Of all the lines in the entries below, give again exactly those starting at the line containing "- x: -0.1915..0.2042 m" and ending at the line containing "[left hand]", both ends included, and no others.

○ ○ ○

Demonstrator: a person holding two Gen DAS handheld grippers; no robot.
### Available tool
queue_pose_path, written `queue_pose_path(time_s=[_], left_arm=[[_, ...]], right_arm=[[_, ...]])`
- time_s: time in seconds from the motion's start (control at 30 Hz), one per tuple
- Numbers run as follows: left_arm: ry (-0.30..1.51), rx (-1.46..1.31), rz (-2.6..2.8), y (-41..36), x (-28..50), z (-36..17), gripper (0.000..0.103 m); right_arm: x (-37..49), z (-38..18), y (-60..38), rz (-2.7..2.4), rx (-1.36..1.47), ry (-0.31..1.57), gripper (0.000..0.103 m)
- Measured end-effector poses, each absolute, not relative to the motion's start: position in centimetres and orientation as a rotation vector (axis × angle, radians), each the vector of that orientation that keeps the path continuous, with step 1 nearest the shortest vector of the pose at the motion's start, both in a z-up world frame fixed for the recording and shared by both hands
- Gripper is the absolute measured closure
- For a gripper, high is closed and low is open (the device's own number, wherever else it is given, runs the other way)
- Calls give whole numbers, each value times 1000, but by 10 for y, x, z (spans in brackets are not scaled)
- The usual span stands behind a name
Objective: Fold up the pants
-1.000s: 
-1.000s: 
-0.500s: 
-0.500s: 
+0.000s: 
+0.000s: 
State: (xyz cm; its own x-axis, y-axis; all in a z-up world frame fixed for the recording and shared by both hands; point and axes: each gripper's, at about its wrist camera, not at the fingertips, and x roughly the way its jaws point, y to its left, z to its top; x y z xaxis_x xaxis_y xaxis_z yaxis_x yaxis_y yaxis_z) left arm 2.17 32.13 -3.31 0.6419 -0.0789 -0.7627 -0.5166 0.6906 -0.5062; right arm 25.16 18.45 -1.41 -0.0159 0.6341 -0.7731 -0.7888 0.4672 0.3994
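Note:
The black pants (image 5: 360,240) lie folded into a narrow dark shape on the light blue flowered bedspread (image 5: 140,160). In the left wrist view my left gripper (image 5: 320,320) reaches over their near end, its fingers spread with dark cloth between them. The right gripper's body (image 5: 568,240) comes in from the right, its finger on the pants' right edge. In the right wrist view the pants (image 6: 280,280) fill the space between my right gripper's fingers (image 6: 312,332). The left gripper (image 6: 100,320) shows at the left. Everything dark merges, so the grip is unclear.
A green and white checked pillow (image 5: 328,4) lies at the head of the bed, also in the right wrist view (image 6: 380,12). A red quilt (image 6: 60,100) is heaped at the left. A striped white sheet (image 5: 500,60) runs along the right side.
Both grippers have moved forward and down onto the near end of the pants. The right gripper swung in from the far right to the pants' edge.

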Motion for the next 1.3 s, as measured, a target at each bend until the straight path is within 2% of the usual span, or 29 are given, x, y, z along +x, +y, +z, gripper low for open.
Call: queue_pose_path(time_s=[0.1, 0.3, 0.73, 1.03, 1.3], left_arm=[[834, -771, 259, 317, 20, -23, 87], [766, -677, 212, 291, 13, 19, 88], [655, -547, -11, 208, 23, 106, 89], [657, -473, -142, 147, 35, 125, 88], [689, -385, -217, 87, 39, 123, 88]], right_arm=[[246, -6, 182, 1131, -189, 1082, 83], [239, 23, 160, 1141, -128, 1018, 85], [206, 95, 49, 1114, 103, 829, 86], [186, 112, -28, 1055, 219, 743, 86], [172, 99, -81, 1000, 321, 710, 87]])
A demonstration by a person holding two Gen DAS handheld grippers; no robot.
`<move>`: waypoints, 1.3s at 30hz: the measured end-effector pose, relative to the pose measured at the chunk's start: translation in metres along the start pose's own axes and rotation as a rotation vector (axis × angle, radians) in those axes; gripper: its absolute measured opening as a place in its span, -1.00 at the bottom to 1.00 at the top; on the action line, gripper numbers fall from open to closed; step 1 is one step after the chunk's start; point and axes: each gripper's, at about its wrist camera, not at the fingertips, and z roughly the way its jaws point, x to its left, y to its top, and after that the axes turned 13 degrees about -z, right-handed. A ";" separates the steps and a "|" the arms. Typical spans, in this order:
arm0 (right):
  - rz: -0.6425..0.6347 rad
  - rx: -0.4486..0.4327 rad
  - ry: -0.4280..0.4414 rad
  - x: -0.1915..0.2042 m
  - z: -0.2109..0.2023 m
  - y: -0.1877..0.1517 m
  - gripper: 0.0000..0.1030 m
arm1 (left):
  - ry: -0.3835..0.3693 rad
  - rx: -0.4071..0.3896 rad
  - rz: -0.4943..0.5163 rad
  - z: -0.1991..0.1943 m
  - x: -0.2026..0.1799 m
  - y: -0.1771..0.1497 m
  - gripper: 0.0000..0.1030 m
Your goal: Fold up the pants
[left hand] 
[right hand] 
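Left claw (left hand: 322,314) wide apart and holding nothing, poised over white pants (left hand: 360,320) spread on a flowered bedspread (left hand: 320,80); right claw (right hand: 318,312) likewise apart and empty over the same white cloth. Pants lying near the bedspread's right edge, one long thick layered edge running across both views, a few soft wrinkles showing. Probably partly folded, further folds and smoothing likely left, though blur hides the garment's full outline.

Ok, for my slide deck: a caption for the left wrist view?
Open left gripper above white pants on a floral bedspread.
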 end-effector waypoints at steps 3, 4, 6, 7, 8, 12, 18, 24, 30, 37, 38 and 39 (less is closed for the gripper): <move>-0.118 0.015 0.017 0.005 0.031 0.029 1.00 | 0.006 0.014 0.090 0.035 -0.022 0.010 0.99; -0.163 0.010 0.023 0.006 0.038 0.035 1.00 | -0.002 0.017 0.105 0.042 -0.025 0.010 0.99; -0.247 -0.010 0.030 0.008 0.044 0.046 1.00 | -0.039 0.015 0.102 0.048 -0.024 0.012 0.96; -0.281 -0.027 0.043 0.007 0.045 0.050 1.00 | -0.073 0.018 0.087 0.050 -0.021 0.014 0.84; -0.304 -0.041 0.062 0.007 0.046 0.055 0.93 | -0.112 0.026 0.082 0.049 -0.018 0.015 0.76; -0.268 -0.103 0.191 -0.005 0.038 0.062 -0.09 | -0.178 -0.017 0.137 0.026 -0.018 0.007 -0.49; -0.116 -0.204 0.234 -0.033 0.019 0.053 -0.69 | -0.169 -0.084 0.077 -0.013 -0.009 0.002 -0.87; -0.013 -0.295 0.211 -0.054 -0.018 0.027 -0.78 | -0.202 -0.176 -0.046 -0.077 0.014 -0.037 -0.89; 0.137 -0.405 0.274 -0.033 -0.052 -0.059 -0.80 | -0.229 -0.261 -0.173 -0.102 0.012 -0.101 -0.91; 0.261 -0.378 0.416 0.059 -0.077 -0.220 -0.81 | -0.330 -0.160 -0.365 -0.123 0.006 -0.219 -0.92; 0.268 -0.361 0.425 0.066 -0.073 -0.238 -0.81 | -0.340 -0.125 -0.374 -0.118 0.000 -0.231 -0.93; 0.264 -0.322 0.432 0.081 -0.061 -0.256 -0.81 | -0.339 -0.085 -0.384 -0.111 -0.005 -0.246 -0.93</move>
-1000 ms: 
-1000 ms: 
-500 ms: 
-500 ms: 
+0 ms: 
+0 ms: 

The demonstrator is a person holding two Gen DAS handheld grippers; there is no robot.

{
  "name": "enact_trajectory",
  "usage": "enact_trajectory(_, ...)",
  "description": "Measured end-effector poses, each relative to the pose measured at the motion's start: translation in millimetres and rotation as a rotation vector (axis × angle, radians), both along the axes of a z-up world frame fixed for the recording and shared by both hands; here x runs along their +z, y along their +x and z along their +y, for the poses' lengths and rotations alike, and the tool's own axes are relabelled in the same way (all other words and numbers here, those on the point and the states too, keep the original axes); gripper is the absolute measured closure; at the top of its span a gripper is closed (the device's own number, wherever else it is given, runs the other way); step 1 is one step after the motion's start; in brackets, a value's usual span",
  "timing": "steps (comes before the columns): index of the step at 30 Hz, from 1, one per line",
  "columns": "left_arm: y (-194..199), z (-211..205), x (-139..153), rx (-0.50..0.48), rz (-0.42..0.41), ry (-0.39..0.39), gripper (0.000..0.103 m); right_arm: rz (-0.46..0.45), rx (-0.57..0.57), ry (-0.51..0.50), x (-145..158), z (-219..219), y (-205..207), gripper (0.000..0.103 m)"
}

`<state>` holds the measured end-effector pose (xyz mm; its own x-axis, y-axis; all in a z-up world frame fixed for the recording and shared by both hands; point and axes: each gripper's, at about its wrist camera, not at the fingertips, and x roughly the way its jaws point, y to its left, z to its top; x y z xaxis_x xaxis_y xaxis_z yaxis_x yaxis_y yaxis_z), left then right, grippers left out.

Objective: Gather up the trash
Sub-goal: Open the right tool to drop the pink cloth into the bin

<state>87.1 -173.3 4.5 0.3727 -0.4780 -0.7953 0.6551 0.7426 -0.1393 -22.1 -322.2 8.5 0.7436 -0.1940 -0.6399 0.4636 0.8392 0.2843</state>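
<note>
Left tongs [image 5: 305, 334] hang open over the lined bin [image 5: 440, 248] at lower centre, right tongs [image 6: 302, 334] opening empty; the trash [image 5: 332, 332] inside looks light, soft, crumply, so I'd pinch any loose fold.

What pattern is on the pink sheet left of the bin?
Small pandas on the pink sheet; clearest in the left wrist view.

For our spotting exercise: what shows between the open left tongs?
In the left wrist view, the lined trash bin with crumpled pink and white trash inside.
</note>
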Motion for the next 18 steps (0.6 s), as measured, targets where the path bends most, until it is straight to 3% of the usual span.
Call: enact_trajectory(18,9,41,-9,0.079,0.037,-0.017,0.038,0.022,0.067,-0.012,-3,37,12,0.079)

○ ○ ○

= Output of the exercise =
  - x: -0.1915..0.2042 m
  - z: -0.2109..0.2023 m
  - y: -0.1877..0.1517 m
  - gripper: 0.0000..0.1030 m
arm1 (left):
  - ry: -0.3835..0.3693 rad
  - rx: -0.4071..0.3896 rad
  - rz: -0.4943..0.5163 rad
  - z: -0.1991..0.1943 m
  - x: -0.2026..0.1799 m
  - y: -0.1771..0.1497 m
  - gripper: 0.0000..0.1030 m
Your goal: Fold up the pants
[left hand] 

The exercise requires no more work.